ACTIVITY: Copy the data below. Keep every line exactly as it is.
[[ INFORMATION PROVIDED, beginning ]]
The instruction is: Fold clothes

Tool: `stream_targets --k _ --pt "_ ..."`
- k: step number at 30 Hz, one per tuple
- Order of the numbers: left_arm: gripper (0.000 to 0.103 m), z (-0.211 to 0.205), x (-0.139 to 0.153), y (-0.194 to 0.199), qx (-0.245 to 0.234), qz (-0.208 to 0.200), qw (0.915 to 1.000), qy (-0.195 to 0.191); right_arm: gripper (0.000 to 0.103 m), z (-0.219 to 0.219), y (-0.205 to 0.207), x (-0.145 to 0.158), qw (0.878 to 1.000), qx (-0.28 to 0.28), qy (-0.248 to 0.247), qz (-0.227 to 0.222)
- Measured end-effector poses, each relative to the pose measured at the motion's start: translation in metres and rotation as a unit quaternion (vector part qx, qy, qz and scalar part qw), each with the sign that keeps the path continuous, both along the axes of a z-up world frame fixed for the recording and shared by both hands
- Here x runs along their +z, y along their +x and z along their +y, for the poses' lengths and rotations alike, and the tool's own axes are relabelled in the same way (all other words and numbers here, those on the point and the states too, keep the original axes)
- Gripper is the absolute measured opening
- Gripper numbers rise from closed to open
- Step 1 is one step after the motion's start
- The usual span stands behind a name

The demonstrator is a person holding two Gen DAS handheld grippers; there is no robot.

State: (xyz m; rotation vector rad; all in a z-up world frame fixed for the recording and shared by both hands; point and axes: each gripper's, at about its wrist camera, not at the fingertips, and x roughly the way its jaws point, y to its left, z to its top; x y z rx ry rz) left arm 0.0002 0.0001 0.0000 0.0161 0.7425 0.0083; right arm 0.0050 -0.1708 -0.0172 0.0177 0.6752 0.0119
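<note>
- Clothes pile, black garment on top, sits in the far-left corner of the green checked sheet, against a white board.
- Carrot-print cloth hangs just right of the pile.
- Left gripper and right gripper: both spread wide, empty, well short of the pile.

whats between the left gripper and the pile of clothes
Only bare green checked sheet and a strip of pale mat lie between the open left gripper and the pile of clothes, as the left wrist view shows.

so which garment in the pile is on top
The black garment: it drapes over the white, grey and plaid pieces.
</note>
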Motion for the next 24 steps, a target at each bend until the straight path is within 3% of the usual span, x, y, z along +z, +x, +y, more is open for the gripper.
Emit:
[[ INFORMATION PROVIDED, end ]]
ANSWER SECTION:
The instruction is: Fold clothes

Tool: `stream_targets --k _ --pt "_ ..."`
- k: step number at 30 Hz, one per tuple
- Order of the numbers: left_arm: gripper (0.000 to 0.103 m), z (-0.211 to 0.205), x (-0.139 to 0.153), y (-0.194 to 0.199), qx (-0.245 to 0.234), qz (-0.208 to 0.200), qw (0.915 to 1.000), qy (-0.195 to 0.191); right_arm: gripper (0.000 to 0.103 m), z (-0.219 to 0.219), y (-0.205 to 0.207), x (-0.145 to 0.158), qw (0.878 to 1.000), qx (-0.28 to 0.28), qy (-0.248 to 0.247), qz (-0.227 to 0.222)
- Measured end-effector poses, each relative to the pose measured at the motion's start: translation in metres and rotation as a unit quaternion (vector part qx, qy, qz and scalar part qw), each with the sign that keeps the path continuous, both along the axes of a z-up world frame fixed for the recording and shared by both hands
- Here x runs along their +z, y along their +x and z along their +y, for the poses' lengths and rotations alike, and the tool's own axes are relabelled in the same way (all other words and numbers here, those on the point and the states too, keep the original axes)
- Gripper is the absolute measured opening
- Gripper numbers rise from closed to open
- Step 1 is one step after the motion's start
- The usual span stands behind a name

The demonstrator is a person holding two Gen DAS handheld grippers; there is no robot.

State: (xyz m; rotation vector rad; all in a z-up world frame fixed for the recording and shared by both hands; point and axes: each gripper's, at about its wrist camera, not at the fingertips, and x roughly the way its jaws point, y to its left, z to its top; x y z rx ry rz) left arm 0.0002 0.0001 0.0000 0.0161 0.7425 0.0083; right arm 0.0050 -0.1708 -0.0172 0.0177 0.6752 0.0119
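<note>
- Clothes pile, black garment on top, sits in the far-left corner of the green checked sheet, against a white board.
- Carrot-print cloth hangs just right of the pile.
- Left gripper and right gripper: both spread wide, empty, well short of the pile.

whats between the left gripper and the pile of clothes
Only bare green checked sheet and a strip of pale mat lie between the open left gripper and the pile of clothes, as the left wrist view shows.

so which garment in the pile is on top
The black garment: it drapes over the white, grey and plaid pieces.
</note>
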Motion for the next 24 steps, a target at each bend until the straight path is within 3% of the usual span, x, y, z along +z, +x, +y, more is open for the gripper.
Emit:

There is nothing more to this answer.